I love all the name suggestions! 
Still haven't decided on a name for her but i'e sorta narrowed it down to
Punkie
Phoebe
Peanut
Piper 



BarnOwl said:


> Oh my goodness! She is a cutie!
> 
> Penelope (Penny), Pansy, Poppie, Pepper/Peppy, Portia?
> 
> If you want a P fruit theme all I can think of are Peaches, Papaya, Persimmons??


This is making me realize how many P names i already have in my herd.
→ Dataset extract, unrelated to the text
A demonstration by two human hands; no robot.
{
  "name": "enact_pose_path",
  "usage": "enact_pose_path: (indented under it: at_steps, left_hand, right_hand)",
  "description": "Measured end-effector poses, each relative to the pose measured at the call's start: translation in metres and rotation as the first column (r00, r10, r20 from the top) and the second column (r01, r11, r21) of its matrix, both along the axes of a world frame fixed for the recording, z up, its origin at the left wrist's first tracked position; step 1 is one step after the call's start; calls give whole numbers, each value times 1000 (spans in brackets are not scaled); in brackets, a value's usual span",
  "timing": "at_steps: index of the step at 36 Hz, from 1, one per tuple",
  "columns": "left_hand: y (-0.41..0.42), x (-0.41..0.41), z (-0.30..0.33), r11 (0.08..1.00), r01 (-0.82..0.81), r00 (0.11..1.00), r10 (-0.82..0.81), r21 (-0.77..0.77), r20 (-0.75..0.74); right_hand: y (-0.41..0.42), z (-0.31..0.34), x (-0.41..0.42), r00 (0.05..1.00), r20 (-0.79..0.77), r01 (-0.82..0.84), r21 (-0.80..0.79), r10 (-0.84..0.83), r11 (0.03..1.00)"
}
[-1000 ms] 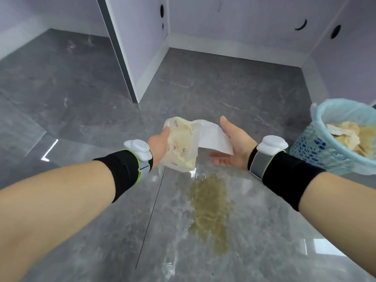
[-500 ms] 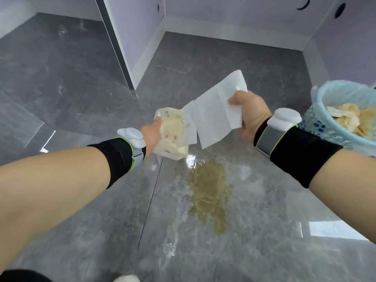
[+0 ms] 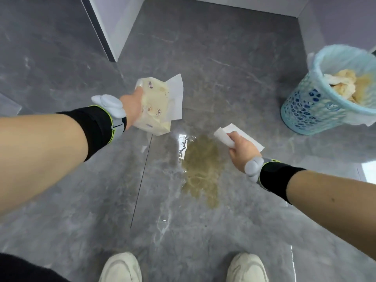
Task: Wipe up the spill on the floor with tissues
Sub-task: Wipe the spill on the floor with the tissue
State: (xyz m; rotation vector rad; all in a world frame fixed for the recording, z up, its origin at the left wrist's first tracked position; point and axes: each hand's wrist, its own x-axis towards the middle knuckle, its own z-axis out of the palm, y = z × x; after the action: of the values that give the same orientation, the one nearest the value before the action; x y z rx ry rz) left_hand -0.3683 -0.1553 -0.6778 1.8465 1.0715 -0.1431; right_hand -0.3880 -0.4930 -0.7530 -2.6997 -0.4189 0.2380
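A yellowish-brown spill [image 3: 201, 169] lies on the grey marble floor [image 3: 203, 231], between my arms. My left hand [image 3: 132, 106] grips a cream soft tissue pack [image 3: 151, 104], held above the floor to the upper left of the spill; a white sheet [image 3: 176, 98] sticks out of the pack's right side. My right hand [image 3: 242, 152] is shut on a loose white tissue [image 3: 227, 137], low over the floor just right of the spill's upper end. Part of that tissue is hidden under my fingers.
A blue perforated waste bin [image 3: 311, 110] with a light liner and soiled tissues inside stands at the right. A white partition with a dark edge [image 3: 105, 37] juts out at the upper left. My two pale shoes [image 3: 122, 267] [image 3: 247, 267] stand at the bottom.
My right hand pulled a tissue free of the pack, then dropped down and right to beside the spill. The view tilted down and my shoes came into sight.
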Motion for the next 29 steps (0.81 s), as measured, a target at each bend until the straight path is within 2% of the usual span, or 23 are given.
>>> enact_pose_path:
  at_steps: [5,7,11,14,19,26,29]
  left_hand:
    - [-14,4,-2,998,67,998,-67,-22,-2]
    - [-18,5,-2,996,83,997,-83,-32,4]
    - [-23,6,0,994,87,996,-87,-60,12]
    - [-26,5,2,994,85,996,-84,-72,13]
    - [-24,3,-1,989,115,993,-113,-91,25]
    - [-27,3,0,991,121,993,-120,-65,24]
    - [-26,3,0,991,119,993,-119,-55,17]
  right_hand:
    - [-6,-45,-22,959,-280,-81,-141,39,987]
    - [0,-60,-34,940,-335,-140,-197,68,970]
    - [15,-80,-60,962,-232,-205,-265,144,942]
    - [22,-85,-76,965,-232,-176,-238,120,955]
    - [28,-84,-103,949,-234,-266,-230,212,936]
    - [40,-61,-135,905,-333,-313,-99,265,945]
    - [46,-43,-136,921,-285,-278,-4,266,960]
I love the name Peaches but her dam's sister has already been named that :/ 😅 I love the sound of Papaya!



Rysktal said:


> Before I saw you wanted a P, I thought "Clementine"...so how about Pomello instead?! (Also a citrus fruit)


I also thought of Clementine, If i wasn't sticking to the same first letter theme i think I would've named her that 💛


----------



## Jubillee (Dec 22, 2017)

Pina Colada is cute since her dam is Pineapple!! Piper is cute too!


----------



## Tanya (Mar 31, 2020)

What about Pepadew?


----------



## MellonFriend (Aug 8, 2017)

I showed your pictures to my older sister and she suggested Creamsicle, then I told her it had to start with "P" and she changed her suggestion to Pcreamsicle. 😂


----------



## Boers4ever (Jun 28, 2020)

MellonFriend said:


> I showed your pictures to my older sister and she suggested Creamsicle, then I told her it had to start with "P" and she changed her suggestion to Pcreamsicle.


Oooh silent P. I like it. lol


----------



## toth boer goats (Jul 20, 2008)




----------



## NorthRidge Farms (Jun 30, 2020)

We've decided on Papaya~! Thank you all for the name suggestions 😁


----------



## toth boer goats (Jul 20, 2008)

Cool name.


----------